Para o cientista político Humberto Dantas suspeitas sobre enriquecimento de ex-ministro ainda vão continuar no noticiário

Elizabeth Lopes

07 de junho de 2011 | 19h09

A queda de Antonio Palocci da Casa Civil, após envolvimento em denúncias de multiplicação de seu patrimônio, não elimina a crise que atingiu a administração de Dilma Rousseff. O que está em jogo, na avaliação do cientista político e integrante do Movimento Voto Consciente, Humberto Dantas, é o que o ex-ministro fará daqui para a frente. "O Palocci sai do governo, mas o governo não sai do Palocci", enfatiza Dantas.

 

Segundo o cientista político, a atuação de Palocci na campanha de Dilma, a posição que assumiu de um dos ministros mais fortes e influentes do governo e a sua ligação com a gestão anterior (do ex-presidente Luis Inácio Lula da Silva) imprimem no agora ex-ministro-chefe da Casa Civil o "carimbo do governo". Ou seja, mesmo fora do executivo federal, ele continuará no foco do noticiário, até mesmo porque não deu explicações convincentes sobre seu rápido enriquecimento. "Se nos últimos dias no governo, Palocci passou a ser motivo de preocupação e foco de crise, fora dele, o risco é que isso continue", emenda o cientista político.

 

Apesar da avaliação, Humberto Dantas diz que por estarmos em um sistema presidencialista, a presidente Dilma tem condições de superar mais rápido os eventuais efeitos da crise Palocci em sua gestão. Mas, alerta que é preciso ver, além dos próximos passos do ministro, o custo político a ser cobrado por todo esse imbróglio. "O grande desafio é entender o que vem por aí", reitera. E continua: "O pessoal está preocupado com o que será do País.
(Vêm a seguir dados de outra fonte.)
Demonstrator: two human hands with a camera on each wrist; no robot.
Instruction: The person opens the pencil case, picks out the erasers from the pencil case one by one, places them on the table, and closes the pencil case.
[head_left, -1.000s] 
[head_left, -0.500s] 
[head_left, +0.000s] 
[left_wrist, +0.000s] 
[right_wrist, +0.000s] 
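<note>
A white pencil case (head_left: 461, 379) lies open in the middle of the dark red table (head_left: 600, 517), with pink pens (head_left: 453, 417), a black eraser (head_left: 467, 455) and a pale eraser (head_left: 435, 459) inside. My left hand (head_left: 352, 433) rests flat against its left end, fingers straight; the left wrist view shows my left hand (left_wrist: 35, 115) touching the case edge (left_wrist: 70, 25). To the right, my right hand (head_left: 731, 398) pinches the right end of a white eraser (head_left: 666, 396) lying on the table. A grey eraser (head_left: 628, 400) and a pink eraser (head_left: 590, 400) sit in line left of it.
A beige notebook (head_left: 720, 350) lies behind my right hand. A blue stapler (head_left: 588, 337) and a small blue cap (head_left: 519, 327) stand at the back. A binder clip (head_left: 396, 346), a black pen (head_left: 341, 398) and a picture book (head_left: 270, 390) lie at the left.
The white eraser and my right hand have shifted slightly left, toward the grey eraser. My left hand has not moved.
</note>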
Digo que a máquina pública é maior do que as pessoas. A dúvida é o próprio Palocci. Longe do governo, dependendo do que ele possa vir a fazer, o estrago pode continuar."

 

Gleisi. Dantas diz que a sucessora de Palocci na Casa Civil, a senadora Gleisi Hoffmann (PT-PR), apesar de ser dos quadros do PT, é avaliada como "alguém não tão fácil de se lidar". Para o cientista político, esse perfil é um risco para quem ocupa um posto tão importante e que precisa de muito jogo de cintura para as costuras políticas do governo.